El fútbol que se olía y se rozaba
Nos quitaron el Franco Navarro para darnos el estadio más desagradable de España

Vista del campo Franco Navarro a comienzos de 1976.
Nos vendieron el cuento de que el estadio de los Juegos Mediterráneos era la joya de la corona, que los almerienses íbamos a tener por fin un gran escenario para disfrutar del fútbol a la altura de otras ciudades del país, pero nos encontramos con un recinto desangelado, pensado únicamente para organizar pruebas de atletismo y nunca para el fútbol.
Ahora, dos décadas después, nos encontramos con un estadio inservible para el fútbol en el que no se organiza ninguna prueba de atletismo profesional. Tenemos el estadio más caótico de España.
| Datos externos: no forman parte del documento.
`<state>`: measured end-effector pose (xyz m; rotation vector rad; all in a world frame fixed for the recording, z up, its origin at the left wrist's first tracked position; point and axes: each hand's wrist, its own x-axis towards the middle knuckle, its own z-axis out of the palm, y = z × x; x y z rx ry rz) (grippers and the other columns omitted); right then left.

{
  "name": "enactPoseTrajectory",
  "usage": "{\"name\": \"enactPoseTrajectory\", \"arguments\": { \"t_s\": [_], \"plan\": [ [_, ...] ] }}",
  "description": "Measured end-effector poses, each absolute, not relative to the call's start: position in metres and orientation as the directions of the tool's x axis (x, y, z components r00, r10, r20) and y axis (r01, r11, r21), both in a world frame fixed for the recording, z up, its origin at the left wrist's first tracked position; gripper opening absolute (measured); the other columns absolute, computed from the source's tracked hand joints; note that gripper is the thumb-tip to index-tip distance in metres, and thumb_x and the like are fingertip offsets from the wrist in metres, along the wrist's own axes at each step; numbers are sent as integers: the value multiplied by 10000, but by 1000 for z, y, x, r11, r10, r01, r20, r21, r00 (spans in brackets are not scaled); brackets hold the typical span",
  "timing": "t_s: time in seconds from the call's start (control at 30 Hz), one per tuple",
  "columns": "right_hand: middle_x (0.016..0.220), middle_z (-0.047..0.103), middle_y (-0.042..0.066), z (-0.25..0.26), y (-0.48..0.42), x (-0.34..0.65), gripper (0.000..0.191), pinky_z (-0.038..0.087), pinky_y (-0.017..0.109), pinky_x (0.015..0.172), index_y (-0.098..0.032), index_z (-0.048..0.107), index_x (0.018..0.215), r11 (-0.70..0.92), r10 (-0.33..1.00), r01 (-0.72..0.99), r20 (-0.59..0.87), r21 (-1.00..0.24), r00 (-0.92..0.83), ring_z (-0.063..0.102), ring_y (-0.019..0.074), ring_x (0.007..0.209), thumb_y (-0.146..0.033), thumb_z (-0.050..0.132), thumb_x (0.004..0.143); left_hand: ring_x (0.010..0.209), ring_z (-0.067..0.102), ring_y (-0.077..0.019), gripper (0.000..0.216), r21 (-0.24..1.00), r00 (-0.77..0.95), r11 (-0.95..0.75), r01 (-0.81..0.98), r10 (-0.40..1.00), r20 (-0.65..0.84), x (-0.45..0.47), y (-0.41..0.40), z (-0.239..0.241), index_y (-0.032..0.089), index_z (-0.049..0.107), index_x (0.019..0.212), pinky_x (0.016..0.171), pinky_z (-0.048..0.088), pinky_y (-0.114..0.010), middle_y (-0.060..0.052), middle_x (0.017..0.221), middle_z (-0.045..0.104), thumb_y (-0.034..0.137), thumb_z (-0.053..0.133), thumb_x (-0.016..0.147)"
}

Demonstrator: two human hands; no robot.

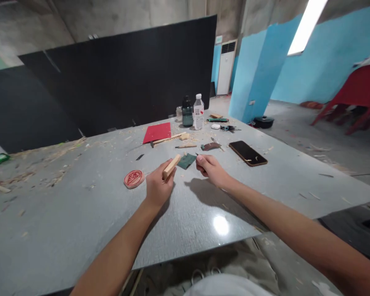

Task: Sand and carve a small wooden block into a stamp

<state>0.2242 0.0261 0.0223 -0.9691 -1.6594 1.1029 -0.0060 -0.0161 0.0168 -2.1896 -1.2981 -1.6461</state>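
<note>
My left hand (pixel 160 183) is closed around a squared stick of pale wood (pixel 172 166), which points up and away from me above the table. To its right, my right hand (pixel 212 167) is closed, and a small dark tip shows at its fingers; the rest of what it grips is hidden. Between the hands and slightly beyond lies a dark green sheet of sandpaper (pixel 186 161). A round wooden piece with a red carved design (pixel 134 179) lies left of my left hand. Farther off are a thin wooden-handled carving tool (pixel 186 146) and a curled brown strip (pixel 211 146).
A phone (pixel 248 153) lies at the right. Behind are a red sheet (pixel 157 132), a water bottle (pixel 198 112), a dark bottle (pixel 187 112) and keys (pixel 228 128). Wood shavings (pixel 55 174) litter the grey table (pixel 89 213). A black panel (pixel 126 74) stands beyond the table.
</note>
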Motion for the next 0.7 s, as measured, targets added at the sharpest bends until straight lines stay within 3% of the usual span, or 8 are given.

No hay un escenario donde se vea peor el fútbol que en el campo del Almería, donde los que estamos colocados en un lateral nos tenemos que conformar con intuir las jugadas que se cuecen en la portería contraria. Los que además estamos situados en la zona baja de la grada de preferencia no vemos la línea de cal blanca de nuestra banda, por lo que también intuimos los fuera de banda.
Habíamos soñado con que la llegada del capital árabe nos iba a transformar este simulacro de estadio por uno decente, pero tal y como se suceden los acontecimientos los propietarios actuales no parecen tener ninguna predisposición para afrontar una obra que es fundamental de cara al futuro y que aquellos proyectos de remodelación de los que hablaba Turki han quedado solo en buenas intenciones impresas en papel mojado.
Si de verdad existiera la voluntad de hacer un estadio nuevo sobre el que ya existe se podría haber empezado cogiendo como ejemplo lo que ha hecho el Real Zaragoza, que para remodelar la vieja Romareda ha levantado un campo portátil en pocos meses con un aforo de veinte mil espectadores. Aquí no tenemos nada más que palabras y frases hechas que hablan de una ciudad deportiva que se retrasa más de lo previsto y de un remodelado estadio que a este paso no llegará jamás.
Ir el estadio de los Juegos Mediterráneos a ver un partido es una prueba de fuego para cualquier aficionado que le guste el fútbol por esas malditas distancias que convierten al hincha en un mero espectador que vive el fútbol de lejos. Desde esta perspectiva se puede entender que cada jornada sean cientos los abonados que prefieran quedarse en sus casas y ver el partido por la tele.
Los que venimos del Franco Navarro jamás nos podremos acostumbrar a este estadio. Allí el fútbol se olía y se rozaba y la gente actuaba como uno más en aquel elenco de actores que empezaba por los jugadores y terminaba por el árbitro. En el Franco Navarro olías la hierba como si te la estuvieras comiendo; estabas tan pegado al terreno de juego que sentías el perfume a Reflex que emanaba de las piernas de los jugadores. En un fuera de banda estirabas el brazo y rozabas la camiseta del futbolista y cuando el graderío gritaba y se levantaba a protestar o a celebrar un gol, los pilares del edificio temblaban de verdad y los contrarios entendían que lo de jugar contra doce no era una exageración. En el Franco Navarro la pelota se deslizaba con suavidad, dejando a su paso un suave murmullo. El roce del balón sobre el césped dejaba también el perfume de la hierba recién mojada que nos embriagaba de fútbol. Supimos entonces que aquél era un mundo de sensaciones extraordinarias que nosotros desconocíamos porque veníamos de un estadio destartalado de posguerra, donde todo parecía lejano, donde el balón sonaba a madera, donde nunca éramos suficientes por muchos que estuviéramos en las gradas.
El Franco Navarro nos acercó al fútbol por dentro y nos mostró los pequeños detalles, la épica y la lírica, la alegría y el llanto vividas desde la primera fila. Fue entonces cuando descubrimos que el fútbol era un mundo de sensaciones, que más que un deporte era una pasión, que más que un juego, era la vida, el cordón umbilical que nos seguía uniendo directamente con la infancia.